The command I'm using is as follows :

cat file.txt | grep '[^ -~]' | sed 's/[^ -~]//g'

This produces following output:

        GAVISCON LIQUID PEPPERMINT OT        000022000362700   159588000007979400  50001584182        0006S020000

By removing the special characters every field to the right of the changed field has moved to the left changing the field start positions.

It appears that the line of text is not showing the correct character spacing but all fields from the first numeric field onwards should have the same starting position.

I've been searching for a while now and cannot find any solution for this issue.

How should I proceed?

Please use code tags for data as well!

How about

sed -n 's/[^ - ~]/ /pg' file.txt
1 Like
cat file.txt | grep '[^ -~]' | sed 's/[^ -~]//g' | sed -n 's/[^ -~]/ /pg'

sed: command garbled: s/[^ -~]/ /pg

try: s/[^ ~-]/ /pg instead.
Any particular reason why you're using cat ?
And why you're not using code tags?

Apologies.
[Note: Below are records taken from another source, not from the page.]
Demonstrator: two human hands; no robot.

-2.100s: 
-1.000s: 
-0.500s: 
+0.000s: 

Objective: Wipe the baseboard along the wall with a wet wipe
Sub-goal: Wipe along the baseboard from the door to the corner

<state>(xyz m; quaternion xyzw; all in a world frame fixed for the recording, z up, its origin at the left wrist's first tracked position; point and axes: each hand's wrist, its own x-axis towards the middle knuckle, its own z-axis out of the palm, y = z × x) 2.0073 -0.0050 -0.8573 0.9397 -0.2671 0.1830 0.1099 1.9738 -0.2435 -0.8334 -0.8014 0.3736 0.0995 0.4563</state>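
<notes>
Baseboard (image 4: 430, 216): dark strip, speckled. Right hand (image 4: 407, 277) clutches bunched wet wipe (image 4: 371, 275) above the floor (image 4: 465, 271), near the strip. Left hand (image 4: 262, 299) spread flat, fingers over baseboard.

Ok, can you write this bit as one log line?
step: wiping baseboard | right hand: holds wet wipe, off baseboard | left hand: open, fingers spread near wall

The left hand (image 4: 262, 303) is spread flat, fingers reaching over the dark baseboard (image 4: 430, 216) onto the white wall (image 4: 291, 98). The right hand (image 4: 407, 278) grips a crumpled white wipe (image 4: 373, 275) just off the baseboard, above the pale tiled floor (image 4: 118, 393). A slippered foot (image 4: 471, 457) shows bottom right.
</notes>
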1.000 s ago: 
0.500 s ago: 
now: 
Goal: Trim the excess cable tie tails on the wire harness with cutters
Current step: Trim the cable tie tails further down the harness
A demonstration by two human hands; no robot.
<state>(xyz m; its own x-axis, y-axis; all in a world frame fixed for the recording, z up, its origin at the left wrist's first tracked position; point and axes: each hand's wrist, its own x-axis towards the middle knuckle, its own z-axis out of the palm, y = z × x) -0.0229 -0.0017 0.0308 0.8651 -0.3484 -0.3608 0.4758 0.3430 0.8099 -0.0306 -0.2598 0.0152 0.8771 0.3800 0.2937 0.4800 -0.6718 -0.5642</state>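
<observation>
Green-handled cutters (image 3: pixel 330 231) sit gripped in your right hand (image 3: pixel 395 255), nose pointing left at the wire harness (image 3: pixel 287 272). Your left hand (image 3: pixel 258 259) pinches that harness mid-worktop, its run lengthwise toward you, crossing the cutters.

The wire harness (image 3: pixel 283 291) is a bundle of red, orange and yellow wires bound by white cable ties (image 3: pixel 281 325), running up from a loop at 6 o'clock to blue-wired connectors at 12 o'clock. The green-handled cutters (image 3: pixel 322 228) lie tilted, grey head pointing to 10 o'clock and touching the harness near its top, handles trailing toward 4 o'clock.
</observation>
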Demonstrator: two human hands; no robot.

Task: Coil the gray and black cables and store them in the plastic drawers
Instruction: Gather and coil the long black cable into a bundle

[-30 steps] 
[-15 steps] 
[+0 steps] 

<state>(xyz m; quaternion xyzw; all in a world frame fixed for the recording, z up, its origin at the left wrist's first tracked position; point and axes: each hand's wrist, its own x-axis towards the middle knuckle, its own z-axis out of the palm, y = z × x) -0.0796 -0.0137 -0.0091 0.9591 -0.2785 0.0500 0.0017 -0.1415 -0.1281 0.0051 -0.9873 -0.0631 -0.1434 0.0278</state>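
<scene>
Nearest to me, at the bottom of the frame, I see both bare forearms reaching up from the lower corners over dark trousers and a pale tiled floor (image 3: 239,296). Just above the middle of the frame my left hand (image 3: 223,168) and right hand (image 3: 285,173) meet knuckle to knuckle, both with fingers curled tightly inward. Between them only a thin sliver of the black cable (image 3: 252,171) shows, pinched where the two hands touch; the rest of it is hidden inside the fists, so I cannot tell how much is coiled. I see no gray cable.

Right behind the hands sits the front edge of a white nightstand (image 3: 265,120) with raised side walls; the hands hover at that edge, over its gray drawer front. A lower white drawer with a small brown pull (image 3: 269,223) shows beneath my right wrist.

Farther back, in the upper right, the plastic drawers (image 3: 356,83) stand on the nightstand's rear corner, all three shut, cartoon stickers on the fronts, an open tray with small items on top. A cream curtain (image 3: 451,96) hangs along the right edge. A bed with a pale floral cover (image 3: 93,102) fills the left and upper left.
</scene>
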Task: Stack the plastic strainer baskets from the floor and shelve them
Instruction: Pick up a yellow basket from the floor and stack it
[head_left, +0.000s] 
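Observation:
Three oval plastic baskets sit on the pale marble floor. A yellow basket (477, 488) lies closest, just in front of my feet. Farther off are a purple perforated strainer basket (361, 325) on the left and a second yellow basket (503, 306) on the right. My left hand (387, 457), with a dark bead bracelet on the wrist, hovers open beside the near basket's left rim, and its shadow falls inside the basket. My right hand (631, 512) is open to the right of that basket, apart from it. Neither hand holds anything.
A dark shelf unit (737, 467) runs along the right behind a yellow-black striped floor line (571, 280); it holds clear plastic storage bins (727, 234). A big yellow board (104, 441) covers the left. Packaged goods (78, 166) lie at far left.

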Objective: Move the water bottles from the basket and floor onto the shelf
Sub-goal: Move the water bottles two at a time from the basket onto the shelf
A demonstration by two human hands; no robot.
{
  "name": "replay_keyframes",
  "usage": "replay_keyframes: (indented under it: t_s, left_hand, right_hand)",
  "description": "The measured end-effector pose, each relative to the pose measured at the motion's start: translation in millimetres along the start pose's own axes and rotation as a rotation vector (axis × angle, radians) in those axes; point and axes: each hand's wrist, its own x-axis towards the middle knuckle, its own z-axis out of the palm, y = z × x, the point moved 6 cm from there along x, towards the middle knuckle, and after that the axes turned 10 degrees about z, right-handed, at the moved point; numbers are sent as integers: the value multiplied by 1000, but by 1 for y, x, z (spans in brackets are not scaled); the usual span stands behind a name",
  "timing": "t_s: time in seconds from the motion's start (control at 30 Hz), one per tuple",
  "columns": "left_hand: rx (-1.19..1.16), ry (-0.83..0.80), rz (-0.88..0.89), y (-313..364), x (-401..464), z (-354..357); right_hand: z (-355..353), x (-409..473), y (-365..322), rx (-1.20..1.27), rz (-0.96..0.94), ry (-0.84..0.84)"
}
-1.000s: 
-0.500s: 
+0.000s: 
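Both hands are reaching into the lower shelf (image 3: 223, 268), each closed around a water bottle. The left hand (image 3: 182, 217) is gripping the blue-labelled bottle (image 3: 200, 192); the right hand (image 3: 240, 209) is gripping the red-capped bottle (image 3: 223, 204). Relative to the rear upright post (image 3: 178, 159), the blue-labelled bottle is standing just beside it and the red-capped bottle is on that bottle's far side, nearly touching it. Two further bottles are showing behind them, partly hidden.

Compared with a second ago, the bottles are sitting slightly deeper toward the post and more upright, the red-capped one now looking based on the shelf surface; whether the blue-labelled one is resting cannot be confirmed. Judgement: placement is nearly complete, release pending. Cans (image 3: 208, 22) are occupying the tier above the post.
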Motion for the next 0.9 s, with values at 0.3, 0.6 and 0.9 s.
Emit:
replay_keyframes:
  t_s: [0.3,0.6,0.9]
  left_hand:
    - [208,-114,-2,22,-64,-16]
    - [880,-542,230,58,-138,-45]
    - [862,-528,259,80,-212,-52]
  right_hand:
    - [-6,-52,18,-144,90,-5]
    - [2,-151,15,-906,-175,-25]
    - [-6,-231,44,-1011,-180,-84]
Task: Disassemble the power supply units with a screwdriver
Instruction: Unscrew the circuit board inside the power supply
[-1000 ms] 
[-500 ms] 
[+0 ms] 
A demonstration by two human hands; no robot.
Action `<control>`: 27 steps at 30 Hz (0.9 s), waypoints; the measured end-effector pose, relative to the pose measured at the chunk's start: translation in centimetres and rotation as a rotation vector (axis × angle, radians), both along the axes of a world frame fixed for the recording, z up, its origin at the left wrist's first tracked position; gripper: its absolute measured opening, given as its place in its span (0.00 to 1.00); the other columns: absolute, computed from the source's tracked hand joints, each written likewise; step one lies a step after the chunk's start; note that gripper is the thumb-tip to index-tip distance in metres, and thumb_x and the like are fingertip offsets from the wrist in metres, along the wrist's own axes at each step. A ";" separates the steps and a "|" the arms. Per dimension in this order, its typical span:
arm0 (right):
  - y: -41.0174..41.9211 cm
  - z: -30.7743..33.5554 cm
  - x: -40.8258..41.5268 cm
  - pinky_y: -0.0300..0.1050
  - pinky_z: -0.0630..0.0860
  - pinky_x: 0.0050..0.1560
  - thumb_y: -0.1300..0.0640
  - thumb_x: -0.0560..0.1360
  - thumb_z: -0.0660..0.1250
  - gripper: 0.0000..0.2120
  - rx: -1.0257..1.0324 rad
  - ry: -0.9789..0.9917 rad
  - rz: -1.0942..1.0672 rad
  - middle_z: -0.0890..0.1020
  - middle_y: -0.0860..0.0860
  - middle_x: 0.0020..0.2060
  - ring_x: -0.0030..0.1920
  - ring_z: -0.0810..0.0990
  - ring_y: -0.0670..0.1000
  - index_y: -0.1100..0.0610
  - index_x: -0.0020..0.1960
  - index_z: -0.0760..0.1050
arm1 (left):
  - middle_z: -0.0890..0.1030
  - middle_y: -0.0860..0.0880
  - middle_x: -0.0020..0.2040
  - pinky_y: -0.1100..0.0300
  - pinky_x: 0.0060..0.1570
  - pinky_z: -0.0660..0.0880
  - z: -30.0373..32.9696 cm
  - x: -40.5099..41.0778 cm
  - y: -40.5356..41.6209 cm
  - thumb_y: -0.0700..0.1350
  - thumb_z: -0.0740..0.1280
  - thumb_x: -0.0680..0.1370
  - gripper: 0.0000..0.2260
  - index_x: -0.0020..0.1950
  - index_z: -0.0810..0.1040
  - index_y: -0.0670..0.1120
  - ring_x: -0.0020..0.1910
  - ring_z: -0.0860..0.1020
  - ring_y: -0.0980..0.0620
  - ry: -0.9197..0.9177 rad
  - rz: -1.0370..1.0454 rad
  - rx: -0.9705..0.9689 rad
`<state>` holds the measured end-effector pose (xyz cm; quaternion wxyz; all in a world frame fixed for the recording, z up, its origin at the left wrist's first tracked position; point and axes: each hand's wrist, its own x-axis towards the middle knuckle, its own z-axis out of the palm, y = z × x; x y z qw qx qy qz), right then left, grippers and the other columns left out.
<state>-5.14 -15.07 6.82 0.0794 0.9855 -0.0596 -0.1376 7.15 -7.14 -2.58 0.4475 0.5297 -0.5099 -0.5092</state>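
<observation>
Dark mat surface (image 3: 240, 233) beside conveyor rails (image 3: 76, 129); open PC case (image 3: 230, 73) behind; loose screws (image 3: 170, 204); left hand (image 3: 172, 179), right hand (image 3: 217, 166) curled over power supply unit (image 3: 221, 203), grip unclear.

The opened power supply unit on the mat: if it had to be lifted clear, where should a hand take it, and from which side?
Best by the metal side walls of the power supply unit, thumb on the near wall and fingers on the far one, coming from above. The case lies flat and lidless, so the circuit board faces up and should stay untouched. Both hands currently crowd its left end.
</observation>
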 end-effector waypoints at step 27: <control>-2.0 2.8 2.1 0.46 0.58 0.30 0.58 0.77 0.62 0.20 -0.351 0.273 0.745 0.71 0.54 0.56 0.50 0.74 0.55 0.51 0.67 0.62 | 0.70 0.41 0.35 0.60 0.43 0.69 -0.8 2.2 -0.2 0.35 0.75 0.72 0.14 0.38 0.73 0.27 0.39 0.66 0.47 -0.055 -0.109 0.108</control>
Realised about the code tags just now.

grep '[^ -~]' file.txt | sed 's/[^ -~]//g' 

GAVISCON LIQUID PEPPERMINT OT 000022000362700 159588000007979400 50001584182 0006S020000

Getting garbled message now.

grep '[^ -~]' file.txt | sed 's/[^ -~]//g' | sed s/[^ ~-]/ /pg

sed: command garbled: s/[^

I was wondering shouldn't we be using awk for column manipulation to move characters from position 46 to 49 ?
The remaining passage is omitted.